Reputation: 83
I want to calculate the achieved occupancy and compare it with the value that is being displayed in Nsight Compute.
ncu says: Theoretical Occupancy [%] 100
, and Achieved Occupancy [%] 93,04
. What parameters do i need to calculate this value?
I can see the theoretical occupancy using the occupancy api, which comes out as 1.0 or 100%.
I tried looking for the metric achieved_occupancy
, sm__active_warps_sum
, sm__actice_cycles_sum
but all of them say: Failed to find metric sm__active_warps_sum
. I can see the formaula to calculate the achieved occupancy from this SO answer.
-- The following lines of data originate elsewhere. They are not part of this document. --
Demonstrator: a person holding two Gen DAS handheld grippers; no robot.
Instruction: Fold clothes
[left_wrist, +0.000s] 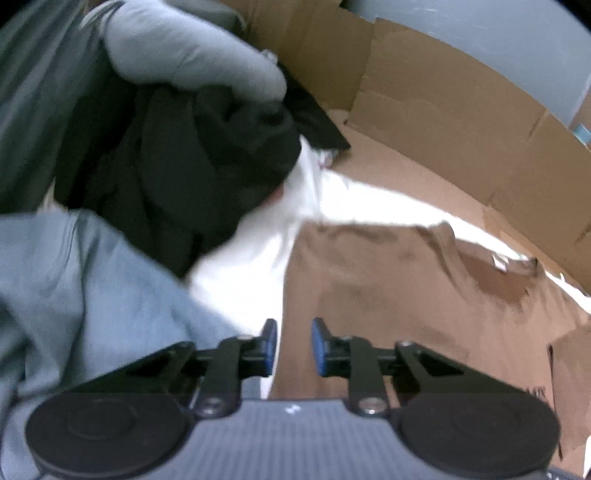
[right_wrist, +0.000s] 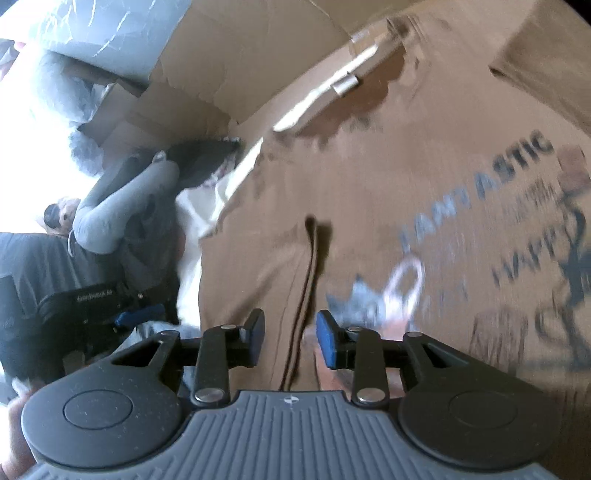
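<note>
A brown T-shirt (left_wrist: 388, 280) lies spread flat on a white surface (left_wrist: 251, 266), collar toward the far right. My left gripper (left_wrist: 293, 345) is open and empty over the shirt's left edge. In the right wrist view the same brown shirt (right_wrist: 369, 192) fills the frame, with dark printed lettering (right_wrist: 517, 192) at the right and a seam fold (right_wrist: 308, 280) running up from my fingers. My right gripper (right_wrist: 290, 341) is open just above that fold, holding nothing. Both views are motion-blurred.
A heap of black clothing (left_wrist: 192, 162), grey garments (left_wrist: 184, 48) and a light blue-grey garment (left_wrist: 74, 280) lies at the left. Cardboard box walls (left_wrist: 461, 110) stand behind. The other gripper (right_wrist: 110, 310) and piled clothes (right_wrist: 122, 206) show at left in the right wrist view.
</note>
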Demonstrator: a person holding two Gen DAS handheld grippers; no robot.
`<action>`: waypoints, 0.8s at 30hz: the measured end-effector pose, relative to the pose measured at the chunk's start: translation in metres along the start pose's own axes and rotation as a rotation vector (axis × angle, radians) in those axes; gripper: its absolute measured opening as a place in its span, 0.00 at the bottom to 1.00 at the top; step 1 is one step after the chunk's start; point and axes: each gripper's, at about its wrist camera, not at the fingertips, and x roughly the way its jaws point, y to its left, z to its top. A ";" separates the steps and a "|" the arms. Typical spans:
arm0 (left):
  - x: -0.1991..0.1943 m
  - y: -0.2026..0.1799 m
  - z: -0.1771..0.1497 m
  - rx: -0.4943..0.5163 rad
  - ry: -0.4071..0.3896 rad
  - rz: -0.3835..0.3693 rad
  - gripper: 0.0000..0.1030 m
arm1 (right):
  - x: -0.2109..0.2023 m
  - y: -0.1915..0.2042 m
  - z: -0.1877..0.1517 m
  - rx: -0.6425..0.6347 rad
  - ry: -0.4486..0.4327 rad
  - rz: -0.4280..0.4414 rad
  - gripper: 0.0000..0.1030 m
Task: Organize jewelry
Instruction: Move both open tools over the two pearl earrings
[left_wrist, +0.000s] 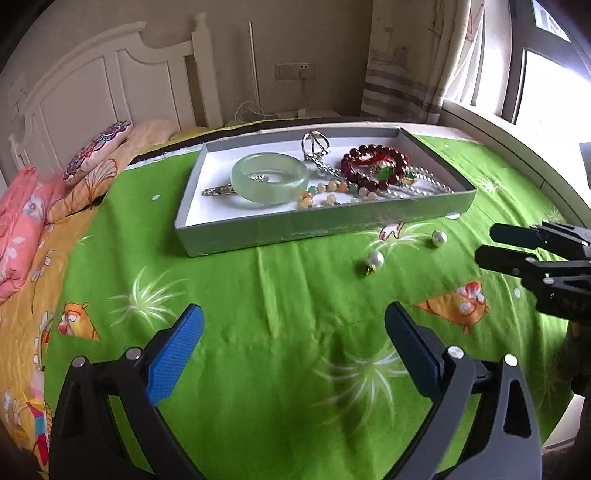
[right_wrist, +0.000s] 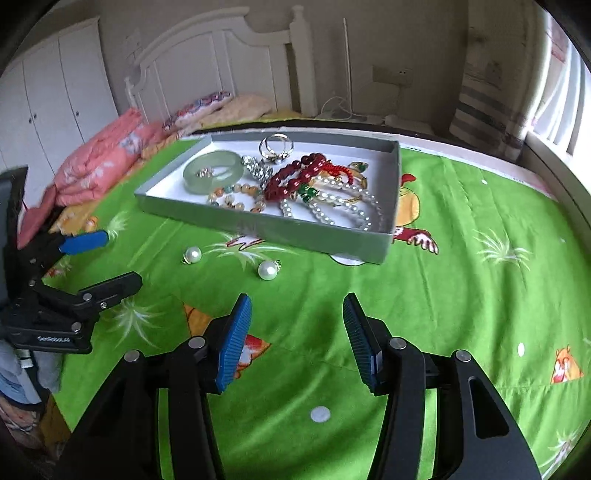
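Note:
A grey box tray (left_wrist: 280, 230) (right_wrist: 295, 232) lies on the green bedsheet. It holds a pale green jade bangle (left_wrist: 269, 177) (right_wrist: 212, 170), a dark red bead bracelet (left_wrist: 373, 164) (right_wrist: 295, 177), a white pearl strand (right_wrist: 343, 210), a pastel bead bracelet (right_wrist: 236, 195) and silver rings (left_wrist: 314, 144) (right_wrist: 275, 146). Two pearl earrings lie on the sheet in front of the tray (left_wrist: 375, 260) (left_wrist: 439, 238) (right_wrist: 192, 254) (right_wrist: 267, 269). My left gripper (left_wrist: 293, 317) (right_wrist: 118, 258) is open and empty. My right gripper (right_wrist: 297, 310) (left_wrist: 485, 243) is open and empty, just short of the pearls.
Pink and patterned quilts and pillows (left_wrist: 22, 221) (right_wrist: 99, 166) are piled at the left by the white headboard (left_wrist: 110, 74). A window and curtain (left_wrist: 443, 74) are at the right. The bed's edge runs along the far right.

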 end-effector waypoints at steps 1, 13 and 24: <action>0.002 -0.001 -0.001 0.006 0.011 -0.002 0.95 | 0.004 0.003 0.001 -0.005 0.011 -0.007 0.49; 0.001 -0.001 0.001 -0.002 0.005 -0.025 0.95 | 0.030 0.019 0.017 -0.039 0.063 -0.046 0.49; 0.007 -0.002 0.001 -0.004 0.033 -0.049 0.95 | 0.039 0.022 0.023 -0.054 0.061 -0.051 0.45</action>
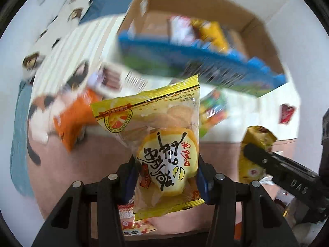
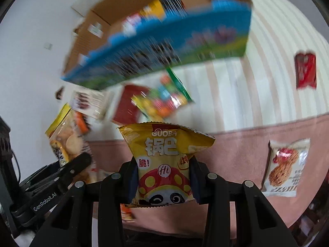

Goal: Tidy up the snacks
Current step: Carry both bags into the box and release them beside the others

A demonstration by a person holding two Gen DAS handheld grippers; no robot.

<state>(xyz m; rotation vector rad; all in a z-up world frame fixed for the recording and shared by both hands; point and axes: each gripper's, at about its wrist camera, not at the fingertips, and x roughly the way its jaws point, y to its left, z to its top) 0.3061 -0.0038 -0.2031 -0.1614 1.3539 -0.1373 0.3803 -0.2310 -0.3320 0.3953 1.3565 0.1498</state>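
My left gripper (image 1: 166,177) has its fingers clamped on a yellow biscuit packet (image 1: 162,144) at frame centre; my right gripper (image 2: 163,182) pinches a gold GUOBA packet (image 2: 164,156). The snack box (image 2: 164,47) sits blurred across the upper frame.

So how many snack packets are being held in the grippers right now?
2: a yellow biscuit packet in the left gripper, a golden Guoba packet in the right gripper.

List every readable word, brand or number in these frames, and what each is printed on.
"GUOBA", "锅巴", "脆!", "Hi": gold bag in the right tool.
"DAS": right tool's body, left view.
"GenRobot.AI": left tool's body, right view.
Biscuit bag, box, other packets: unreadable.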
Few details if that might help:
There are 1 CUDA devices.
CUDA Device #0
Major revision number: 7
Minor revision number: 5
Name: NVIDIA GeForce GTX 1650
Total global memory: 4093181952
Total constant memory: 65536
Total shared memory per block: 49152
Total registers per block: 65536
Total registers per multiprocessor: 65536
Warp size: 32
Maximum threads per block: 1024
Maximum threads per multiprocessor: 1024
Maximum blocks per multiprocessor: 16
Maximum dimension 0 of block: 1024
Maximum dimension 1 of block: 1024
Maximum dimension 2 of block: 64
Maximum dimension 0 of grid: 2147483647
Maximum dimension 1 of grid: 65535
Maximum dimension 2 of grid: 65535
Clock rate: 1515000
Maximum memory pitch: 2147483647
Total constant memory: 65536
Texture alignment: 512
Concurrent copy and execution: Yes
Number of multiprocessors: 14
Kernel execution timeout: Yes
ptxas info : Used 18 registers, 360 bytes cmem[0]
Upvotes: 0
Views: 1557
Reputation: 151964
Shorter:
In a nutshell, the theoretical occupancy is given by metric name sm__maximum_warps_per_active_cycle_pct
and the achieved occupancy is given by metric name sm__warps_active.avg.pct_of_peak_sustained_active
.
Longer:
The metrics you have indicated:
I tried looking for the metric achieved_occupancy, sm__active_warps_sum, sm__active_cycles_sum but all of them say: Failed to find metric sm__active_warps_sum.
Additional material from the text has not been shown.